Some observations from attendees:

  • “I was prepared to hate this guy Armstrong–just another dick from Google.  But he came across real well.”
  • “Tim Armstrong’s an impressive guy.  The CFO’s an impressive guy.”
  • They’re all new.  Of the top 6 guys it seems like only 1-2 are from AOL.”
  • “Opening statement: Very confident this will eventually be a growth business.  But realistic.  Admitted that the maths is daunting.  The two highest margin businesses, access and search, are shrinking.  He said the new search deal [in 2010] ‘won’t look like the last one.’  That’s spin for saying the new search deal will probably be worth about $500 million a year instead of the current $680 million.”
  • “Two-thirds of the people in the room were value guys hoping they’d say they’re going to run off the access business for cash.  They’re obviously not going to do that.”  [TRANSLATION: Many of the investors in the room just want AOL to admit it’s doomed and collect as much cash as possible before going bust.]
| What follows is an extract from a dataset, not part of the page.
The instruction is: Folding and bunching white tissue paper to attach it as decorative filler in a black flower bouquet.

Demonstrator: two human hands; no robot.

  • “They were obviously not interested in getting people excited about the AOL story.  If they’d wanted to get people excited about buying the stock, they could have told a much more exciting story.  They were VERY low key.   They’re just setting a low bar so they can get their options struck at a really low price.”  [MORE CHARITABLY: They understand the benefits of underpromising and overdelivering].
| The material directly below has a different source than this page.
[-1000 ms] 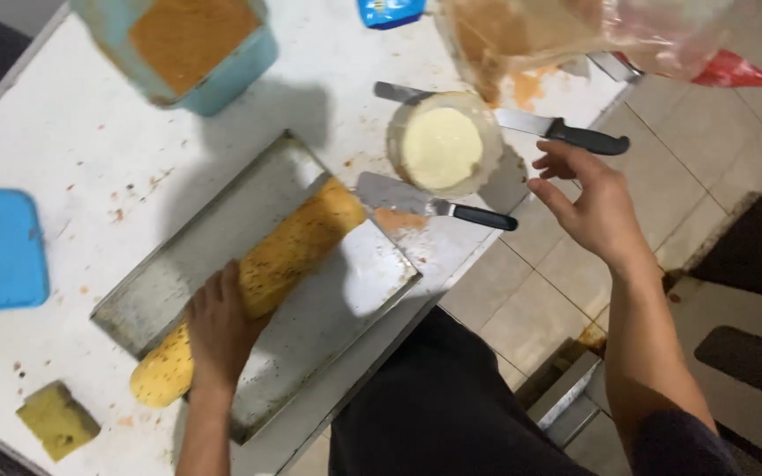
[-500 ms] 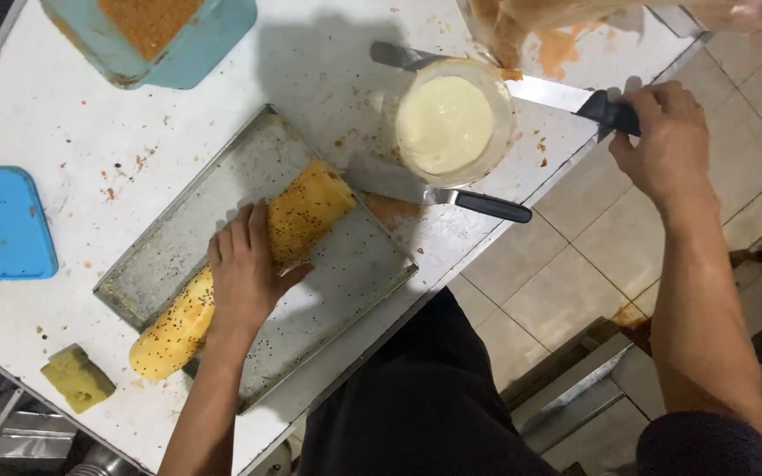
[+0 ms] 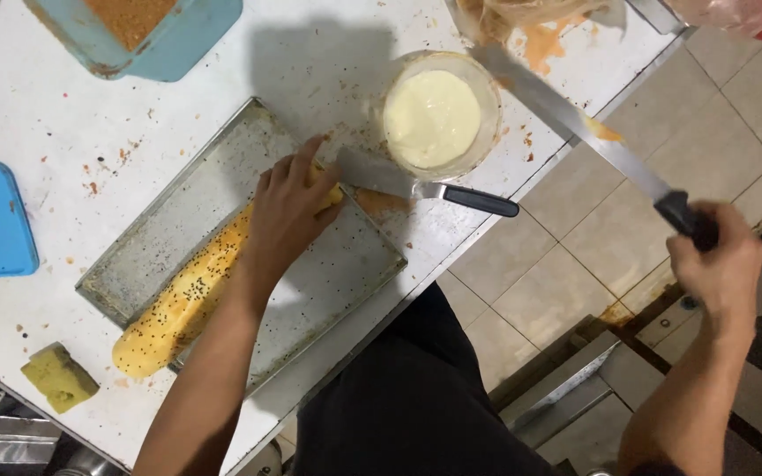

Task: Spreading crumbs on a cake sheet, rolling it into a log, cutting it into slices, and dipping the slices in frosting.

  • “He talked a lot about structured data.  That flew right over my head.  What the hell’s structured data?  Is that that Patch thing?”
  • “They said the turnaround will take 2-4 years.  He said he don’t expect the turnaround to take one year.  But he also said ‘We didn’t come here for 5 years.'”
  • “Armstrong said the Wall Street Journal got the whole content strategy story wrong.  It’s not ‘Robo-content.’  It’s a system that enables human editors and freelancers.”
  • “He said when he got there they had 24 ad serving systems and 17 content systems… The main message: Baboons built all this crap.   But now the humans have arrived.”

That’s about as good a reaction as one could hope for.  Well done, Tim!